Balsam Awni, a Ph.D. candidate at the University of Birmingham, writes about signs of resistance to the rule of the Islamic State in Mosul, Iraq’s second city:

After the capture of Mosul by the Islamic State last June, an anonymous citizen — describing himself as an “independent historian” — set up the Facebook page “Mosul Eye” to tell the rest of the world what is happening inside the city.

This week Mosul Eye posted two stories claiming to show the turn against the Islamic State’s control.

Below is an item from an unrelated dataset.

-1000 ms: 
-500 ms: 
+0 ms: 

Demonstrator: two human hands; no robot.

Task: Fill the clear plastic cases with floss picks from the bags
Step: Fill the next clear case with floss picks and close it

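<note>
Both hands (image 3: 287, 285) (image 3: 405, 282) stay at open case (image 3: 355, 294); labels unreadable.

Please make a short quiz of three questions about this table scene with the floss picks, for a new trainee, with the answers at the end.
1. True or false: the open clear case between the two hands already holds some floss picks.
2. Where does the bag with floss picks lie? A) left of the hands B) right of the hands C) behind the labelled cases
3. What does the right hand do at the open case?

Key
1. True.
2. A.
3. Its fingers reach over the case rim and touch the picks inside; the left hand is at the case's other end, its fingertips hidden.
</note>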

In the first tale, a woman and a daughter were stopped by an Islamic State fighter because they were not wearing niqab, the full veil across the head and face. The fighter shouted at the daughter for the “illegal” clothing. However, far from accepting the chastisement, the mother cursed the jihadist and slapped him in the face.

The fighter tried to attack the mother; however, other people came to her defense. The mother continued her challenge, telling the jihadist that her daughter was “more honorable than him and his whole tribe”. At that point, she was “pulled…away for her safety”, with witnesses “telling her that she is braver than the rest of all the people here”.

The second episode was at a recent Islamic State military parade. The jihadists chanted their usual slogan, “Islamic state is Baqiya [Will Keep Existing]”. However, according to Mosul, those watching remained silent. One man even whispered, “Zaila”, the opposite of “Baqiya”, implying that the Islamic State will soon be extinct. What used to be a show for power by IS has turned out to be a scene of ridicule by Mosul residents.

These are only two brief moments from life in a city of more than a million people. But could they be signs of a budding resistance?